On the day of Kam Heung's husband competition everything goes wrong. Tsui Tai-Fu sends his nephew to beat the man Jun-sing hired to win the competition, and the man hired is found out as a wanted criminal. Embarrassed by the whole situation, Kam Heung runs away with Suk-gung following her. When the two are found by the rest of the Kam family, the two are in a compromised position due to accidentally consuming a performance enhancer and mistaken by onlookers to have acted in an indecent manner. Not wanting to expose himself as a eunuch, Suk-gung agrees to Kam Heung's idea of going into a fake marriage with her in order to avoid the village punishment of being drowned alive.

==Cast==
===Eunuchs===
- Wayne Lai as Lee Suk-gung (李肅恭; homophone to 你叔公, your uncle)

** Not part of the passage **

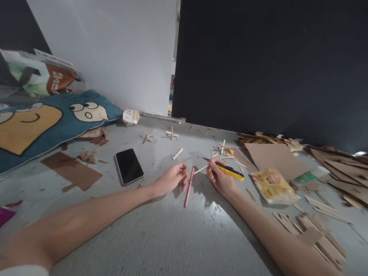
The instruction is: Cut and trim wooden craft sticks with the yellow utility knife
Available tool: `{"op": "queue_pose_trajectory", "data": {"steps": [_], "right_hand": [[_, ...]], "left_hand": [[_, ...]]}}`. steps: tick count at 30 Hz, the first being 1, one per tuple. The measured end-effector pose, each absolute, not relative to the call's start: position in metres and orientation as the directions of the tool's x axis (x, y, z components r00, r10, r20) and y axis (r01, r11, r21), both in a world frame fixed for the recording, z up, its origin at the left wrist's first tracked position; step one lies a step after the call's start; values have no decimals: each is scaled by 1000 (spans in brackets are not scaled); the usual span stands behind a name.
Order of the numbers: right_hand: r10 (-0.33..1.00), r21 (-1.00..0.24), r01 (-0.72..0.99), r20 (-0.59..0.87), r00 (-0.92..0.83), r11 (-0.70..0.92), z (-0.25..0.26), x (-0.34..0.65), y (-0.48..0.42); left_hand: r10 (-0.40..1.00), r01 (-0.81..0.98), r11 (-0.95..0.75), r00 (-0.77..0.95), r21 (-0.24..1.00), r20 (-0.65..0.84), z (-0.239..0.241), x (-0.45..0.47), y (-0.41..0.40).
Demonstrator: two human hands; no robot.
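Note:
My right hand [220,178] is closed round a yellow and black utility knife [232,172], whose blade points left over a thin wooden stick [201,169]. My left hand [172,178] rests on the grey floor with its fingers curled, just left of that stick's near end; whether it pinches the stick is unclear. A pink pencil [189,187] lies on the floor between my two hands, touching neither.
A black phone [129,166] lies face up left of my left hand. Several wooden sticks [221,150] are scattered beyond. Cardboard sheets [274,158], a yellow snack packet [273,184] and stick piles [316,234] fill the right. A blue cushion [43,122] lies far left.

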State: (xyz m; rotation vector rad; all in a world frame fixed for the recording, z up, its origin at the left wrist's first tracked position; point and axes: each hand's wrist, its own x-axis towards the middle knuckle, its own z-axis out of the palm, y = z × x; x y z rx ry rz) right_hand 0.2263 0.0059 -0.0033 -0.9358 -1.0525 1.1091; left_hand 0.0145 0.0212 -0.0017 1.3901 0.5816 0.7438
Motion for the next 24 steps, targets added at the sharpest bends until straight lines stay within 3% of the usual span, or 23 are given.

A eunuch who worked in the palace kitchen as a cook and master carver. The leader and most masculine of the three eunuchs. His flattering words gets Kam Heung to admire him, and he becomes her personal advisor. He and Kam Heung are forced into marriage when the entire village thinks they had an indecent affair. He soon becomes spoiled like the rest of the Kam family when he starts living their affluent life.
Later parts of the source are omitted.